# ABOUT THIS EXERCISE
The following data has a line with "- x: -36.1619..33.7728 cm" and a line with "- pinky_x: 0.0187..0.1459". Write out exactly those lines and all the lines between them.

::::::::::

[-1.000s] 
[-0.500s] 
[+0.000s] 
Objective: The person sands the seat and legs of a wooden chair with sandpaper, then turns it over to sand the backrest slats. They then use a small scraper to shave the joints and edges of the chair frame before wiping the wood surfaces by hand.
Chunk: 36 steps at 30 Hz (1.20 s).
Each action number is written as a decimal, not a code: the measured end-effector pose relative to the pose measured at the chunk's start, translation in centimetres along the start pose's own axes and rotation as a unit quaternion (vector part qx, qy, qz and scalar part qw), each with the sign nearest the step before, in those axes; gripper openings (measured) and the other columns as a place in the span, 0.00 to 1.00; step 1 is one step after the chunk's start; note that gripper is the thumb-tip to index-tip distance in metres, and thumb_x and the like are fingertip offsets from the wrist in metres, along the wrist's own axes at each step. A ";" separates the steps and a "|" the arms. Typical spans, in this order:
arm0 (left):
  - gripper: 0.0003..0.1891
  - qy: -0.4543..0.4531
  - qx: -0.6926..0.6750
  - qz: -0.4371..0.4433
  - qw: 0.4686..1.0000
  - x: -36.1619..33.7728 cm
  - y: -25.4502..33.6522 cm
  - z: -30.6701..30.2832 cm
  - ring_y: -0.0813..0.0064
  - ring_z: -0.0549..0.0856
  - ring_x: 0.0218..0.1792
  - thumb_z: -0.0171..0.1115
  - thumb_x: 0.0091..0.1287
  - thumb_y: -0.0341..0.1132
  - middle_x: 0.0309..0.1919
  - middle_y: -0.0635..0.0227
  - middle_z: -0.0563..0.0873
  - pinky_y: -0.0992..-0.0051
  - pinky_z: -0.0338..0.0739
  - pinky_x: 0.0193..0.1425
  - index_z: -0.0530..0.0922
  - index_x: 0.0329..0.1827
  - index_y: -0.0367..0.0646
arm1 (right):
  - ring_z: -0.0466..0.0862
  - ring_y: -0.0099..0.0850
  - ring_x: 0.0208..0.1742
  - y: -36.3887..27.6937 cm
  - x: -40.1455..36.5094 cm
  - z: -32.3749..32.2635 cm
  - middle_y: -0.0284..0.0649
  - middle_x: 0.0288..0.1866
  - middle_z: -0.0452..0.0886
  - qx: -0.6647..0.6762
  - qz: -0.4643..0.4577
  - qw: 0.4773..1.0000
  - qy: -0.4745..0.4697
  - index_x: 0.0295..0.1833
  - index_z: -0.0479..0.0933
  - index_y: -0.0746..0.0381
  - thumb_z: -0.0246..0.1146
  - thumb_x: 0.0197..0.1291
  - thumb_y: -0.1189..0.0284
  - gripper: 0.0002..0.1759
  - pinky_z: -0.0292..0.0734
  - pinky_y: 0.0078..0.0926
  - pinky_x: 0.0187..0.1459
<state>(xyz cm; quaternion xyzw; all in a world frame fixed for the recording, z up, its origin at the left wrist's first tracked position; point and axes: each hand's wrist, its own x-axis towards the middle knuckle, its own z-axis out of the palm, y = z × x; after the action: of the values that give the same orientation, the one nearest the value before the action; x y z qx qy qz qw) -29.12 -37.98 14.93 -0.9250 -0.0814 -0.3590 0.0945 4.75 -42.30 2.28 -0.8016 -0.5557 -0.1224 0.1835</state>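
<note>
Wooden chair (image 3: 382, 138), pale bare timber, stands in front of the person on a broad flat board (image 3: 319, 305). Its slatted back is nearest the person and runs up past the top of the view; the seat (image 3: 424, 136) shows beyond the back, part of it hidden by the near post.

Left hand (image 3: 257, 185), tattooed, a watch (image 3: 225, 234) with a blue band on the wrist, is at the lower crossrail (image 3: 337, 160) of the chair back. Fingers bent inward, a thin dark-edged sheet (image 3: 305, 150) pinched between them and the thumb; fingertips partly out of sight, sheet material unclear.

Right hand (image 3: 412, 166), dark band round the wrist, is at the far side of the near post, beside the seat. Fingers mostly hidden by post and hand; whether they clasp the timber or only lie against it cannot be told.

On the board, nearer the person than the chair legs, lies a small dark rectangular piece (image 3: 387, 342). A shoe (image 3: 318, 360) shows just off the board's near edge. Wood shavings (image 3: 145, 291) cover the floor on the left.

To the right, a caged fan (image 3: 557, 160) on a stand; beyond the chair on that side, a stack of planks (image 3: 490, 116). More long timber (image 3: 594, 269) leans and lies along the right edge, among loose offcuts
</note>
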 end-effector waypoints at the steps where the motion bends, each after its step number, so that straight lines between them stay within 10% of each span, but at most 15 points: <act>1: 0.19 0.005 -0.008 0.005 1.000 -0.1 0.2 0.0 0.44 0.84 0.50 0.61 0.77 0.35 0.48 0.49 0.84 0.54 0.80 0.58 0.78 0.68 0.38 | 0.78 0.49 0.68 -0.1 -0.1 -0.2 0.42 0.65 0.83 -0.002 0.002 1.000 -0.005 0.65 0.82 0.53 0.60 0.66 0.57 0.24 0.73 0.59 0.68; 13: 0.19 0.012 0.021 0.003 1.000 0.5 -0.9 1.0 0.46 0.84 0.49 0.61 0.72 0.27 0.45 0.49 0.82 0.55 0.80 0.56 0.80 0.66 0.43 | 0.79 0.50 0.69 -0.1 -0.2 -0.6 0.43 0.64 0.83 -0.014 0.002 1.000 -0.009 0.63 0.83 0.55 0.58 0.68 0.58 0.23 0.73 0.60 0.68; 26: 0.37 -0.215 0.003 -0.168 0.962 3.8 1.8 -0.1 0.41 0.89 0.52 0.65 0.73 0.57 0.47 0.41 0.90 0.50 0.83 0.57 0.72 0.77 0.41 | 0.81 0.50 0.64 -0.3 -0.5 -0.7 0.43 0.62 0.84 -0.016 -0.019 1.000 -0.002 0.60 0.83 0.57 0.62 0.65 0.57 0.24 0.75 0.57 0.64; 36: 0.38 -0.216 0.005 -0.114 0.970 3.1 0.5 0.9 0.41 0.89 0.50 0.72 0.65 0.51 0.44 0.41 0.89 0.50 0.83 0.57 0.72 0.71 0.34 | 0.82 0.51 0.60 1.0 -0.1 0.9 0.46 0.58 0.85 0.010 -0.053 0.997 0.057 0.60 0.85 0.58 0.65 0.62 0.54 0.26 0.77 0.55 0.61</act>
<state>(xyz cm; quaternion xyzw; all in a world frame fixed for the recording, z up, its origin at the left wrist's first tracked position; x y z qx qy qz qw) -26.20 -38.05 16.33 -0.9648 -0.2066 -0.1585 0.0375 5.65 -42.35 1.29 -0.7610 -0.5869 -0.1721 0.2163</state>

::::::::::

# EXERCISE ANSWER
  - x: -36.1619..33.7728 cm
  - y: -25.4502..33.6522 cm
  - z: -30.6701..30.2832 cm
  - ring_y: -0.0813..0.0064
  - ring_z: -0.0549..0.0856
  - ring_x: 0.0218..0.1792
  - thumb_z: -0.0171..0.1115
  - thumb_x: 0.0091..0.1287
  - thumb_y: -0.0341..0.1132
  - middle_x: 0.0309..0.1919
  - middle_y: -0.0635..0.0227
  - middle_z: -0.0563..0.0873
  - pinky_y: -0.0992..-0.0051
  - pinky_z: -0.0338..0.0739
  - pinky_x: 0.0193..0.1425
  - index_z: -0.0530..0.0922
  - index_x: 0.0329..0.1827
  - index_y: -0.0367..0.0646
arm1 (right):
  - ring_z: -0.0466..0.0862
  - ring_y: -0.0099..0.0850
  - ring_x: 0.0208..0.1742
  - y: -36.3887..27.6937 cm
  - x: -40.1455..36.5094 cm
  - z: -32.3749..32.2635 cm
  - middle_y: -0.0284..0.0649
  - middle_x: 0.0288..0.1866
  - middle_z: -0.0452..0.0886
  - qx: -0.6647..0.6762
  - qz: -0.4643..0.4577
  - qw: 0.4773..1.0000
  - qy: -0.4745..0.4697
  - index_x: 0.0295..0.1833
  - index_z: -0.0479..0.0933
  - index_y: -0.0746..0.0381
  - thumb_z: -0.0246..0.1146
  - thumb_x: 0.0197..0.1291
  - thumb_y: -0.1189..0.0284
  - gripper: 0.0002..0.1759
  - pinky_z: -0.0292..0.0734
  - pinky_y: 0.0078..0.0926
  - pinky_x: 0.0187..0.1459

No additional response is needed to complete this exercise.